WORK INSTRUCTION:
Please output every entry below exactly as written, leaving out any pictures.

RECORD EXCERPTS section start

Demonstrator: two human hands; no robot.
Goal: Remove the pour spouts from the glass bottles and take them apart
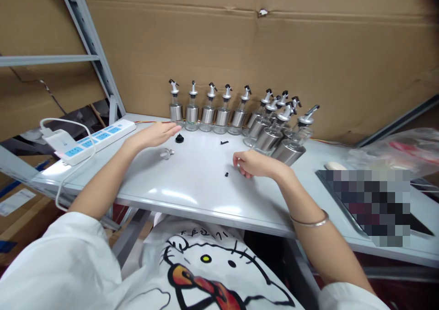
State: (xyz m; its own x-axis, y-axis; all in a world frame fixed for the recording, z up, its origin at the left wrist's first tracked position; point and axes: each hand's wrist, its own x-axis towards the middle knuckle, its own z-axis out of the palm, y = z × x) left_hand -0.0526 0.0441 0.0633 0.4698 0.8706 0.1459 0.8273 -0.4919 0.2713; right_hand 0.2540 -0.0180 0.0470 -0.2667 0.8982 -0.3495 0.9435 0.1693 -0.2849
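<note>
My left hand (156,134) is stretched out flat, palm down, with nothing in it, beside a black ribbed stopper (179,138). A silvery spout part (167,153) lies just below that hand. On the right, my right hand (249,163) has its fingers curled down near the table; whether they hold anything is hidden. A tiny black piece (227,174) lies to the left of its fingers, and a thin black lever (224,142) lies farther back. Glass bottles with steel sleeves and pour spouts (208,115) stand in a row behind, with more bottles (269,138) clustered behind my right hand.
A white power strip (99,141) with a plugged-in adapter (61,143) and cable lies along the left of the table (192,186). At the right are a pixelated flat device (373,205), a white rounded object (335,166) and a clear plastic bag (398,152). Cardboard (206,35) stands behind.
</note>
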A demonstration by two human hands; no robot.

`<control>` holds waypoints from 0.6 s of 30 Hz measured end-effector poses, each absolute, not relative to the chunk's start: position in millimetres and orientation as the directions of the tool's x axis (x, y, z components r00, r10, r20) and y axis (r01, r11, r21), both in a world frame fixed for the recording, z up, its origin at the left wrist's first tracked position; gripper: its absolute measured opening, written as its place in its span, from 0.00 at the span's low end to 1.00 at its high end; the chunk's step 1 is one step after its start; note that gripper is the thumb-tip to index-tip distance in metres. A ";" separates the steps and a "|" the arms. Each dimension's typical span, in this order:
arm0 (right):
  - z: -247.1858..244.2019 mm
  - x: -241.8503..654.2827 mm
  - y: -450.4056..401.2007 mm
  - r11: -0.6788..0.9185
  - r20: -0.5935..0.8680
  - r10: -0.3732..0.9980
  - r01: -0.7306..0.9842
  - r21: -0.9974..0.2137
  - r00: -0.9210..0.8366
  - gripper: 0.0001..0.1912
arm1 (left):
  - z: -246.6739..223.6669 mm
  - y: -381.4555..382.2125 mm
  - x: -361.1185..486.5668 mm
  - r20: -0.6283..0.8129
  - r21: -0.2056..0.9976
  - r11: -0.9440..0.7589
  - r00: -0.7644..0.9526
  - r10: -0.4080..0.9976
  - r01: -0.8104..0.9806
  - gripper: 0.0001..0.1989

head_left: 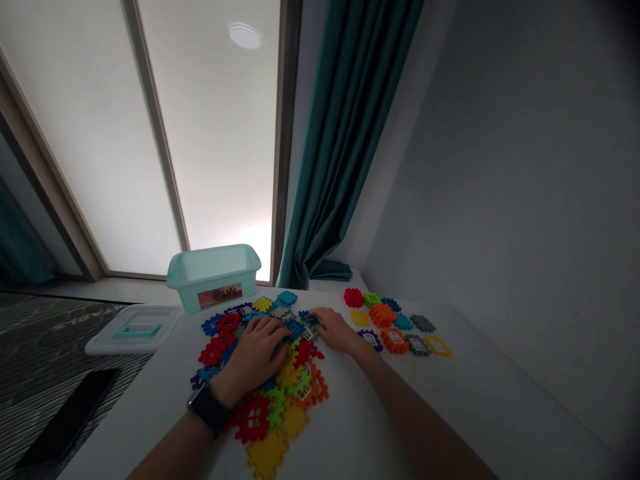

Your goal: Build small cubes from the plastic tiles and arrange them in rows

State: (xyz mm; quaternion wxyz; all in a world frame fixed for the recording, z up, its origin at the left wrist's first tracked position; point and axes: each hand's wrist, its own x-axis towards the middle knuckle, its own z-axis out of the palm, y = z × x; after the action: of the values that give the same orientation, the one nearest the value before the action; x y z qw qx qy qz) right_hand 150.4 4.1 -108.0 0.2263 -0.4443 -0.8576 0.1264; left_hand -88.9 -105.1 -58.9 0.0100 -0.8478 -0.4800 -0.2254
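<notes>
Forearms (400,407) over white table (350,413), left hand (257,353), right hand (336,330) at toothed pieces (253,419) (grips unclear), teal curtain (345,133)

2 hands (257,350), 1 tub (215,277), 1 lid (107,331) show.

A tall teal curtain (345,140) hangs in folds. Left of the curtain stand pale, backlit panels (220,153) in brown frames (285,133), with a round light (245,35) showing high on one. Right of it is a plain grey wall (515,173). Far left of it are more teal fabric (23,240) and a flat black object (70,417), lower down.
</notes>
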 end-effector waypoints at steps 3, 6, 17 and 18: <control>-104.2 152.2 1.5 0.569 0.242 0.821 0.702 -0.427 -0.518 0.19 | -59.6 -105.2 -88.3 0.380 0.198 -0.544 0.448 0.809 0.815 0.11; -100.1 156.1 -2.9 0.569 0.214 0.818 0.698 -0.435 -0.533 0.16 | -61.5 -105.1 -87.4 0.391 0.198 -0.553 0.452 0.802 0.810 0.11; -92.6 160.5 -9.5 0.539 0.222 0.842 0.740 -0.402 -0.492 0.12 | -66.4 -102.6 -87.6 0.428 0.171 -0.568 0.459 0.779 0.805 0.10; -91.2 160.7 -10.3 0.531 0.235 0.847 0.749 -0.397 -0.477 0.11 | -66.5 -102.5 -87.8 0.427 0.171 -0.568 0.459 0.779 0.805 0.10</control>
State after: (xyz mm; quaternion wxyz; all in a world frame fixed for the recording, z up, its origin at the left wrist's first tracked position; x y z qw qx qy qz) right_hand 160.7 -10.3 -91.2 0.2044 -0.4688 -0.8509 0.1204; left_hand -87.8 -102.5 -66.5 0.0274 -0.8538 -0.4637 -0.2351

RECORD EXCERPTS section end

TASK RESULT:
Demonstrator: two human hands; no robot.
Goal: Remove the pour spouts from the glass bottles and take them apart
State: (xyz m; its own x-axis, y-axis; all in a world frame fixed for the recording, z up, its origin at the left wrist's first tracked position; point and axes: each hand's wrist, its own x-axis towards the middle knuckle, its own z-axis out of the palm, y = z × x) left_hand -0.0526 0.0441 0.0633 0.4698 0.8706 0.1459 0.8273 -0.4919 0.2713; right_hand 0.2540 -0.0180 0.0470 -0.2667 0.8982 -0.3495 0.9435 0.1693 -0.2849
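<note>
My left hand (156,134) is stretched out flat, palm down, with nothing in it, beside a black ribbed stopper (179,138). A silvery spout part (167,153) lies just below that hand. On the right, my right hand (249,163) has its fingers curled down near the table; whether they hold anything is hidden. A tiny black piece (227,174) lies to the left of its fingers, and a thin black lever (224,142) lies farther back. Glass bottles with steel sleeves and pour spouts (208,115) stand in a row behind, with more bottles (269,138) clustered behind my right hand.
A white power strip (99,141) with a plugged-in adapter (61,143) and cable lies along the left of the table (192,186). At the right are a pixelated flat device (373,205), a white rounded object (335,166) and a clear plastic bag (398,152). Cardboard (206,35) stands behind.
</note>
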A demonstration by two human hands; no robot.

`<control>` holds waypoints from 0.6 s of 30 Hz measured end-effector poses, each absolute, not relative to the chunk's start: position in millimetres and orientation as the directions of the tool's x axis (x, y, z components r00, r10, r20) and y axis (r01, r11, r21), both in a world frame fixed for the recording, z up, its origin at the left wrist's first tracked position; gripper: its absolute measured opening, written as its place in its span, from 0.00 at the span's low end to 1.00 at its high end; the chunk's step 1 is one step after its start; note that gripper is the thumb-tip to index-tip distance in metres. A ";" separates the steps and a "|" the arms. Each dimension's typical span, in this order:
arm0 (right):
  - z: -247.1858..244.2019 mm
  - x: -241.8503..654.2827 mm
  - y: -450.4056..401.2007 mm
  - r11: -0.6788..0.9185
  - r20: -0.5935..0.8680
  - r10: -0.3732..0.9980
  - r01: -0.7306..0.9842
  - r21: -0.9974..0.2137
  - r00: -0.9210..0.8366
  - gripper: 0.0001..0.1912
arm1 (left):
  - z: -246.6739..223.6669 mm
  - y: -381.4555..382.2125 mm
  - x: -361.1185..486.5668 mm
  - r20: -0.6283..0.8129
  - r21: -0.2056..0.9976
  - r11: -0.9440..0.7589
  - r00: -0.7644..0.9526
  - r10: -0.4080..0.9976
  - r01: -0.8104..0.9806
  - gripper: 0.0001..0.1989

head_left: 

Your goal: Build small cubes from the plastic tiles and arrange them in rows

State: (xyz mm; quaternion wxyz; all in a world frame fixed for the recording, z up, its origin at the left wrist's first tracked position; point and axes: each hand's wrist, its own x-axis towards the middle knuckle, its own z-axis out of the palm, y = z × x; after the action: of the values that give the same orientation, the one nearest the value before the action; x y z qw qx qy qz) right_hand 150.4 4.1 -108.0 0.2263 -0.4443 -0.8576 0.1264; left_hand -88.9 -105.1 -58.9 0.0100 -0.8478 -0.4800 -0.2254
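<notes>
Forearms (400,407) over white table (350,413), left hand (257,353), right hand (336,330) at toothed pieces (253,419) (grips unclear), teal curtain (345,133)

2 hands (257,350), 1 tub (215,277), 1 lid (107,331) show.

A tall teal curtain (345,140) hangs in folds. Left of the curtain stand pale, backlit panels (220,153) in brown frames (285,133), with a round light (245,35) showing high on one. Right of it is a plain grey wall (515,173). Far left of it are more teal fabric (23,240) and a flat black object (70,417), lower down.
</notes>
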 end-effector waypoints at steps 3, 6, 17 and 18: <control>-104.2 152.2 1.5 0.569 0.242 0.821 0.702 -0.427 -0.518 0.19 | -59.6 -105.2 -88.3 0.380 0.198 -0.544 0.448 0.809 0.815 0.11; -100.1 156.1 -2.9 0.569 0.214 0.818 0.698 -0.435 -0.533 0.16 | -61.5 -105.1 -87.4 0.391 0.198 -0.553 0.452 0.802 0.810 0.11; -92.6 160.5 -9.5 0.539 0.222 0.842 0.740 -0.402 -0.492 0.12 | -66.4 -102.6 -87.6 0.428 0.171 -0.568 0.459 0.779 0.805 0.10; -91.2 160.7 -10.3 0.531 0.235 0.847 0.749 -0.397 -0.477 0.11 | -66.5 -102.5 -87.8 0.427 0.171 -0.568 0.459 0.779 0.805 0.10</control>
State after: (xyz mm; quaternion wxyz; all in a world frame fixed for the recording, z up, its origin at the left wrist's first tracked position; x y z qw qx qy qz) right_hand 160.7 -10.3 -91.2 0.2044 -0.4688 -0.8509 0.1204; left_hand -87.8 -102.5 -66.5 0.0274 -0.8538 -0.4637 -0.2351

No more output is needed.